— PROBLEM DESCRIPTION —
Give back each record precisely, pictures excluded.

»»

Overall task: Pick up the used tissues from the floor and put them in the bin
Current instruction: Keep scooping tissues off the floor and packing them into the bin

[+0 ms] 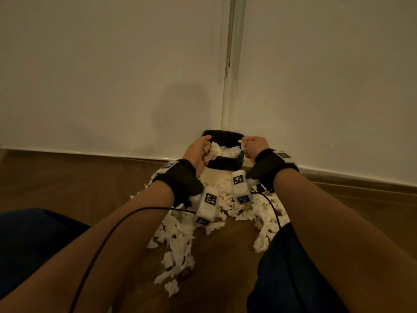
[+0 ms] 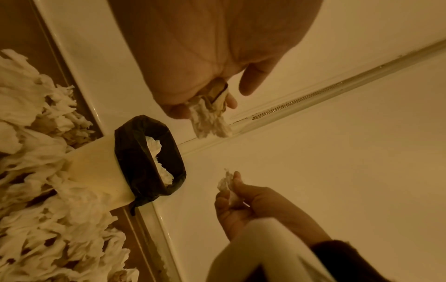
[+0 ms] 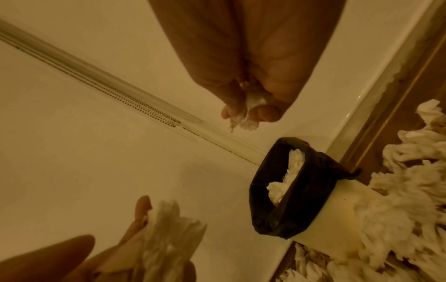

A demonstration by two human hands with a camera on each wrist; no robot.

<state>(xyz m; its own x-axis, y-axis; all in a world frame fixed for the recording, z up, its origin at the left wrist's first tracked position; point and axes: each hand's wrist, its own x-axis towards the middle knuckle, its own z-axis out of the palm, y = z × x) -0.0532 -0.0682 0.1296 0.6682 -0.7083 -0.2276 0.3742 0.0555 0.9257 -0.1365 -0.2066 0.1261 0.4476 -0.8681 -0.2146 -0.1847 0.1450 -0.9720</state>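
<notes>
brown wooden floor (image 1: 67,177), strewn near the viewer with crumpled tissues (image 1: 178,242) reaching the bin's foot. beyond, a pale bin (image 2: 96,167) with black liner (image 1: 225,164), part filled with tissue, stands against the white wall (image 1: 101,75) below a hanging bead chain (image 1: 229,35). left hand (image 1: 197,152) grips a tissue wad (image 2: 210,122) over the rim; right hand (image 1: 256,145) pinches a small tissue scrap (image 3: 243,116) there.

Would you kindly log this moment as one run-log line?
left hand: grips tissue wad | right hand: grips small tissue | both above bin | bin: partly filled | floor tissues: many remain
</notes>
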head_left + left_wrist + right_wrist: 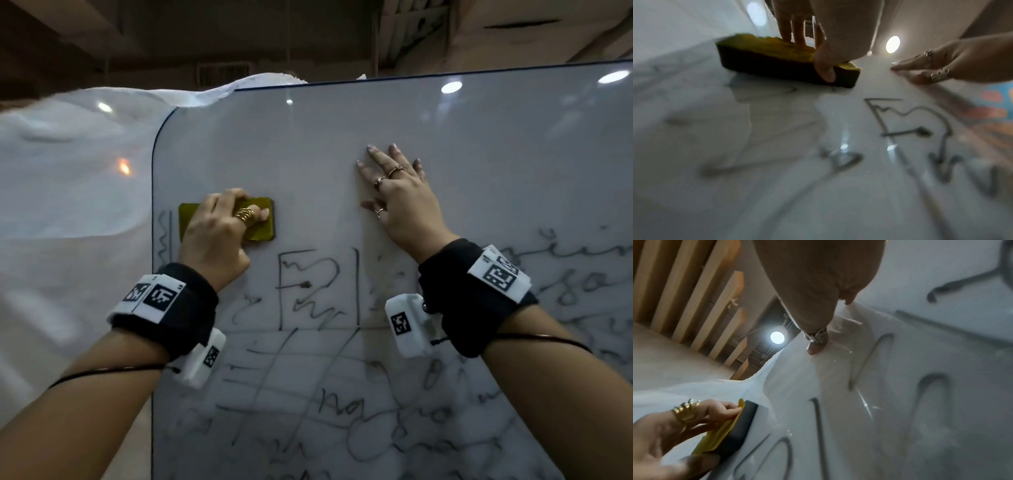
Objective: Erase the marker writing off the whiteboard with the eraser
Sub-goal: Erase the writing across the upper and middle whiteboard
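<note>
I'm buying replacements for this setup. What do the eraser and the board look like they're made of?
The eraser, gripped by the left hand, looks like a yellow plastic or foam back on a dark, matte pad, likely felt; blur leaves this open. The whiteboard looks like a glossy, smooth coated panel with a thin dark edge: it mirrors the ceiling lights. Its core cannot be told.

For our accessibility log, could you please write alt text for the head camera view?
The left hand presses a yellow eraser on a whiteboard, its upper area clean and marker writing below. The right hand rests flat beside it.
</note>
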Available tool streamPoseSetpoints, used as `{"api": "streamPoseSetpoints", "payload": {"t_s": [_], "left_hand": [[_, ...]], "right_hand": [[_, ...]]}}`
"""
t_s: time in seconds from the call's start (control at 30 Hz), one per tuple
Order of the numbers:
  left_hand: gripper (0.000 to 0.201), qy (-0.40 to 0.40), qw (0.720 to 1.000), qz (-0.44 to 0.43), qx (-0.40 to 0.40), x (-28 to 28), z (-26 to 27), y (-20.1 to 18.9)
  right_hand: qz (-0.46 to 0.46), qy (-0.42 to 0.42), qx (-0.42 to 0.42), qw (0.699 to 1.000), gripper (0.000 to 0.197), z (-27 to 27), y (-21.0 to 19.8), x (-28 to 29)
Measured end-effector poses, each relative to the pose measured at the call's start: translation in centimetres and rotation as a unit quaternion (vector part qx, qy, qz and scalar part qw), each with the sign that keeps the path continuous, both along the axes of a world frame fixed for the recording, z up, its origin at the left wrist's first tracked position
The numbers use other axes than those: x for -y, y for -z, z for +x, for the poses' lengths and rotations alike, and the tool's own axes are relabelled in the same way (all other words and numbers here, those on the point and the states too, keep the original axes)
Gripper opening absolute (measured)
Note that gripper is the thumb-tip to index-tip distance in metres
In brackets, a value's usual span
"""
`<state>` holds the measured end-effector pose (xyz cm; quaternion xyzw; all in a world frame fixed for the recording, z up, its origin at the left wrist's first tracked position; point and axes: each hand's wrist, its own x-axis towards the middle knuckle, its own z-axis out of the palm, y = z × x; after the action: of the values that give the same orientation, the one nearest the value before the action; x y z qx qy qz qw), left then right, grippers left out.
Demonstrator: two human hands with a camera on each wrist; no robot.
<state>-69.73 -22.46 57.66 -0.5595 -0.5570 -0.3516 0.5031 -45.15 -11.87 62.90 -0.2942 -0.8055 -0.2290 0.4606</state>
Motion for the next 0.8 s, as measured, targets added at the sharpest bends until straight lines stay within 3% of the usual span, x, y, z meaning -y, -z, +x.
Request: {"api": "streamPoseSetpoints", "payload": {"t_s": [0.23,0.33,0.57,0.63,0.8], "left_hand": [[0.052,0.027,0.999,0.01,-0.03,-1.5,3.7,-0.4],[0.055,0.006,1.0,0.004,-0.02,-0.6,1.5,-0.1],[0.054,-0.082,0.991,-0.001,0.103,1.8,-4.9,0.8],[0.053,-0.094,0.992,-0.003,0.085,1.6,-3.7,0.4],[0.055,-0.055,0.997,-0.023,-0.048,0.1,0.6,0.1]], "right_hand": [[-0.025,0.027,-0.078,0.996,0.053,-3.0,0.8,1.3],[-0.026,0.031,-0.087,0.995,0.053,-3.3,1.0,1.3],[-0.045,0.058,-0.065,0.995,0.059,-3.6,1.4,1.6],[-0.047,0.067,-0.067,0.994,0.06,-3.7,1.6,1.6],[-0.066,0.091,-0.094,0.989,0.068,-5.0,1.7,2.5]]}}
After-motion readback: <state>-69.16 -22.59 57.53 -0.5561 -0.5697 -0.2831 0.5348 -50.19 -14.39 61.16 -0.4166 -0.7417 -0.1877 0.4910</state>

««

— WRITTEN SOLUTION —
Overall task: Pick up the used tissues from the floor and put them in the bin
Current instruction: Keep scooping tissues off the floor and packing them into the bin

[+0 ms] 
[+0 ms] 
[+0 ms] 

A demonstration by two human hands with a camera on each wrist; no robot.

<state>(xyz m; its own x-axis, y-axis; all in a world frame fixed for the recording, z up, its origin at the left wrist's first tracked position; point and axes: each hand's wrist, its own x-axis towards the middle knuckle, its own z-axis out of the palm, y = z × x) -0.0532 -0.0682 0.1296 0.6682 -0.7083 -0.2276 0.3742 0.0555 0.9257 -0.1365 -0.2066 0.1261 0.4476 -0.8681 -0.2146 -0.1847 0.1450 -0.9720</state>
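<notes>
brown wooden floor (image 1: 67,177), strewn near the viewer with crumpled tissues (image 1: 178,242) reaching the bin's foot. beyond, a pale bin (image 2: 96,167) with black liner (image 1: 225,164), part filled with tissue, stands against the white wall (image 1: 101,75) below a hanging bead chain (image 1: 229,35). left hand (image 1: 197,152) grips a tissue wad (image 2: 210,122) over the rim; right hand (image 1: 256,145) pinches a small tissue scrap (image 3: 243,116) there.

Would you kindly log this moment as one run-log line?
left hand: grips tissue wad | right hand: grips small tissue | both above bin | bin: partly filled | floor tissues: many remain
</notes>
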head_left + left_wrist + right_wrist: 
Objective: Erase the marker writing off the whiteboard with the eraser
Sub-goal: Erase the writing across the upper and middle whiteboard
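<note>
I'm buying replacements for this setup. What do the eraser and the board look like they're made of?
The eraser, gripped by the left hand, looks like a yellow plastic or foam back on a dark, matte pad, likely felt; blur leaves this open. The whiteboard looks like a glossy, smooth coated panel with a thin dark edge: it mirrors the ceiling lights. Its core cannot be told.

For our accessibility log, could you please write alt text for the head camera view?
The left hand presses a yellow eraser on a whiteboard, its upper area clean and marker writing below. The right hand rests flat beside it.
</note>
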Available tool streamPoseSetpoints, used as `{"api": "streamPoseSetpoints", "payload": {"t_s": [_], "left_hand": [[_, ...]], "right_hand": [[_, ...]]}}`
"""
t_s: time in seconds from the call's start (control at 30 Hz), one per tuple
Order of the numbers:
  left_hand: gripper (0.000 to 0.201), qy (-0.40 to 0.40), qw (0.720 to 1.000), qz (-0.44 to 0.43), qx (-0.40 to 0.40), x (-28 to 28), z (-26 to 27), y (-20.1 to 18.9)
  right_hand: qz (-0.46 to 0.46), qy (-0.42 to 0.42), qx (-0.42 to 0.42), qw (0.699 to 1.000), gripper (0.000 to 0.197), z (-27 to 27), y (-21.0 to 19.8), x (-28 to 29)
Measured end-effector poses, each relative to the pose measured at the call's start: translation in centimetres and rotation as a unit quaternion (vector part qx, qy, qz and scalar part qw), each with the sign that keeps the path continuous, both along the axes of a world frame fixed for the recording, z up, its origin at the left wrist's first tracked position
The numbers use other axes than those: x for -y, y for -z, z for +x, for the poses' lengths and rotations alike, and the tool's own axes are relabelled in the same way (all other words and numbers here, those on the point and the states too, keep the original axes)
Gripper opening absolute (measured)
Note that gripper is the thumb-tip to index-tip distance in metres
In brackets, a value's usual span
"""
`<state>` holds the measured end-effector pose (xyz cm; quaternion xyzw; all in a world frame fixed for the recording, z up, its origin at the left wrist's first tracked position; point and axes: each hand's wrist, its own x-axis towards the middle knuckle, its own z-axis out of the palm, y = z × x; after the action: of the values that give the same orientation, the one nearest the value before the action; x y z qx qy qz qw), left then right, grippers left out.
Demonstrator: two human hands with a camera on each wrist; no robot.
<state>-69.73 -22.46 57.66 -0.5595 -0.5570 -0.3516 0.5031 -45.15 -11.87 62.90 -0.2942 -0.8055 -0.2290 0.4606</state>
Motion for the next 0.8 s, as measured, targets added at the sharpest bends until straight lines stay within 3% of the usual span, x, y, z meaning -y, -z, +x.
Request: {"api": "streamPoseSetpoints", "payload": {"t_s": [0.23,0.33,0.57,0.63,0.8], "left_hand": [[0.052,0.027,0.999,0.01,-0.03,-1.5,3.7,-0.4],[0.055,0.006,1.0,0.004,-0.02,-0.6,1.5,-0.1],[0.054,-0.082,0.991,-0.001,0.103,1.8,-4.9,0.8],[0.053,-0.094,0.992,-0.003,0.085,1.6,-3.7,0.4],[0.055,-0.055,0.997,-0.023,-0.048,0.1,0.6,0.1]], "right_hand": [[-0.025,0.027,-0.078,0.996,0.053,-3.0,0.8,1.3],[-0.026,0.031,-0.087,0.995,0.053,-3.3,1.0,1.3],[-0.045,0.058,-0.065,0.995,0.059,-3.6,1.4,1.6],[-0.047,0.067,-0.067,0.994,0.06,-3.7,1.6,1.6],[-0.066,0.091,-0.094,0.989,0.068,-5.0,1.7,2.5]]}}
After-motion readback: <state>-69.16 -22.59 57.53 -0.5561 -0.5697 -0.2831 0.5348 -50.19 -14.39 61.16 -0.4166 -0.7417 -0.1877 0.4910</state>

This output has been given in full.